* **What you need to do**:
Lines from the top of the entries down to the line with "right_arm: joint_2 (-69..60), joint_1" must be set down exactly as they stand, with both ends retained.

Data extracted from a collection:
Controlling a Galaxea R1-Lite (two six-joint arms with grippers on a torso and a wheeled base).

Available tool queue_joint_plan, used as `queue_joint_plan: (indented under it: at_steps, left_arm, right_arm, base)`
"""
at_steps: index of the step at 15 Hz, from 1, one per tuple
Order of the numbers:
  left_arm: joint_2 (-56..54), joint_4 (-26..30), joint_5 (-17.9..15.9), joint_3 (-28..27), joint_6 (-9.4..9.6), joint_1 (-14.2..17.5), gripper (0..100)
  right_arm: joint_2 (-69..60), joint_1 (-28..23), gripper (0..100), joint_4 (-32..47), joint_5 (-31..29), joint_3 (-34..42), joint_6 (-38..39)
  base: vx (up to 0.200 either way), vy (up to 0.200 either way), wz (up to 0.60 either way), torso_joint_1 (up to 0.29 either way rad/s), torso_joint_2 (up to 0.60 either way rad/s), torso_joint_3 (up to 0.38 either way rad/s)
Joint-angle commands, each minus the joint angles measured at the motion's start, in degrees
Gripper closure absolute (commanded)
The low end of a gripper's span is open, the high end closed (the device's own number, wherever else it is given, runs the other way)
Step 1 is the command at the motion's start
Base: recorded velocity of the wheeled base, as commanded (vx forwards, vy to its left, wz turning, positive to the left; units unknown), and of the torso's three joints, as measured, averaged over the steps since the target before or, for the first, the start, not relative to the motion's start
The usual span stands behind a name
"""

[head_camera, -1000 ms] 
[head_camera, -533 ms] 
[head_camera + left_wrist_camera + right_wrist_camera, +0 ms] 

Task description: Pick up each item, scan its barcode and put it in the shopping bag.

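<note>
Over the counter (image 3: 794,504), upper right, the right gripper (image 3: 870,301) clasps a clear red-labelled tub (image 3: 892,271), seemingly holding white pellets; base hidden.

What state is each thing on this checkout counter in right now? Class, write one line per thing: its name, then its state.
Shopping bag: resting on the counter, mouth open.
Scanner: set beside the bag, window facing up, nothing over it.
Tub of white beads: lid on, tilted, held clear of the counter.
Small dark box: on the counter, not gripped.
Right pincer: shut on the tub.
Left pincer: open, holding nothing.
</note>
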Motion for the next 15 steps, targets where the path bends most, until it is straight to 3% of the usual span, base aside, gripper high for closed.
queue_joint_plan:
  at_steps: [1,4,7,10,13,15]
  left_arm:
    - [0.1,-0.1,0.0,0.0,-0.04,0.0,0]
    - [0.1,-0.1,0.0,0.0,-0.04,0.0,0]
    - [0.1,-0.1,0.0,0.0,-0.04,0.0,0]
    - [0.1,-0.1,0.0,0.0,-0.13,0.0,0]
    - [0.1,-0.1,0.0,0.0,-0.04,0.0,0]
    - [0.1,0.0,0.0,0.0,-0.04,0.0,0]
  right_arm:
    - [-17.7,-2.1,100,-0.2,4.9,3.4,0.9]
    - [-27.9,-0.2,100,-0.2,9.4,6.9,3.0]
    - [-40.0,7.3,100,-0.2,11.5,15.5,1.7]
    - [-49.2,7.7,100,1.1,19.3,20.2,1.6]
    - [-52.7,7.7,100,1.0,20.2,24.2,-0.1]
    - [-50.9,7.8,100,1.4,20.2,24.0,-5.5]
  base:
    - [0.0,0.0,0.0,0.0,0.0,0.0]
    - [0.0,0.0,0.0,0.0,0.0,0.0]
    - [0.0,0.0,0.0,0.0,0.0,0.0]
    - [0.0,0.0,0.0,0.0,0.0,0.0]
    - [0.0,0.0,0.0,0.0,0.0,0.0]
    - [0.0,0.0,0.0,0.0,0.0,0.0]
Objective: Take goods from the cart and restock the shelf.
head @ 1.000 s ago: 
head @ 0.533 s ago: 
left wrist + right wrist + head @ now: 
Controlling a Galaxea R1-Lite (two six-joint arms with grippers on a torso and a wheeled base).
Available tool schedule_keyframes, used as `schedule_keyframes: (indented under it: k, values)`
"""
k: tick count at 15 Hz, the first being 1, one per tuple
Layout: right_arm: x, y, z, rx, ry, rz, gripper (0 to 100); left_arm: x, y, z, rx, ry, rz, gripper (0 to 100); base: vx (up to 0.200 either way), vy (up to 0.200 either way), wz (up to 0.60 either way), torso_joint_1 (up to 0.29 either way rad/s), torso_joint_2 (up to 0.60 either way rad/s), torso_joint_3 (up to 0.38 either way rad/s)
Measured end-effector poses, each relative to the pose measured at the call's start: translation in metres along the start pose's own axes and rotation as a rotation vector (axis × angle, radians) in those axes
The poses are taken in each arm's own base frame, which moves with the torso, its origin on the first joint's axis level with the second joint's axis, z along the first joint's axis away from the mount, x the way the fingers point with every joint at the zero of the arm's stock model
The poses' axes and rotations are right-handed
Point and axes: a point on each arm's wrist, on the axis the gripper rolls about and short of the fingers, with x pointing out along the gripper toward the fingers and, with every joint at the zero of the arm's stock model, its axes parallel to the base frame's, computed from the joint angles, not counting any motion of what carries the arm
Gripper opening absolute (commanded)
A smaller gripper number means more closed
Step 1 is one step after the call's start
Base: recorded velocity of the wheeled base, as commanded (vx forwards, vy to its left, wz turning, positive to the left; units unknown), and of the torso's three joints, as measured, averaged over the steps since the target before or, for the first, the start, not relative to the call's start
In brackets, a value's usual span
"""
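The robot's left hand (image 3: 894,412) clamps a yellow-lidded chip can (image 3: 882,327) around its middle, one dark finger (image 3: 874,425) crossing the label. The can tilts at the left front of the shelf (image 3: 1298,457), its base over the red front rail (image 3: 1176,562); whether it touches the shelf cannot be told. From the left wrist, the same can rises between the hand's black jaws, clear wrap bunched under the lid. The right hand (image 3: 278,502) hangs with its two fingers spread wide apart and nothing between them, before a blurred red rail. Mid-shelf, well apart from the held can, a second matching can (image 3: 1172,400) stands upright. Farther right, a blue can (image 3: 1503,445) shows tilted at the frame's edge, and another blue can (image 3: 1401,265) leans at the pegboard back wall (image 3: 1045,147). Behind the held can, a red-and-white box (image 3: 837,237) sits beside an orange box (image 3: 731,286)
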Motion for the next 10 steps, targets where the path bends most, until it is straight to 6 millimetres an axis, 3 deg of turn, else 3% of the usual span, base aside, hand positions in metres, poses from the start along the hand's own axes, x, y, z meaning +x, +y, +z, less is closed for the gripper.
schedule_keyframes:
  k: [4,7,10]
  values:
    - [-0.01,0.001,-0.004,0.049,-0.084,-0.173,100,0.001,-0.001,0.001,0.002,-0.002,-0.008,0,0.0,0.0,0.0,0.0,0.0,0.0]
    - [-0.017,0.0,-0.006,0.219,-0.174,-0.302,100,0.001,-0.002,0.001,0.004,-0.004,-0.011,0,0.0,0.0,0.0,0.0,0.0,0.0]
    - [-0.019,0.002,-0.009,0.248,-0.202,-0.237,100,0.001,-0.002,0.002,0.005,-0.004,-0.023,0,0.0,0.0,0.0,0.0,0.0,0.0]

* **Your solution**:
Controlling a Galaxea R1-Lite (two six-joint arms with grippers on a torso and a wheeled base).

Available tool queue_joint_plan, used as `queue_joint_plan: (indented under it: at_steps, left_arm, right_arm, base)`
"""
at_steps: index of the step at 15 Hz, from 1, one per tuple
Order of the numbers:
  left_arm: joint_2 (-56..54), joint_4 (-26..30), joint_5 (-17.9..15.9), joint_3 (-28..27), joint_6 (-9.4..9.6), joint_1 (-14.2..17.5), gripper (0..100)
  right_arm: joint_2 (-69..60), joint_1 (-28..23), gripper (0..100), joint_4 (-32..47), joint_5 (-31..29), joint_3 (-34..42), joint_6 (-38..39)

The exercise requires no further work.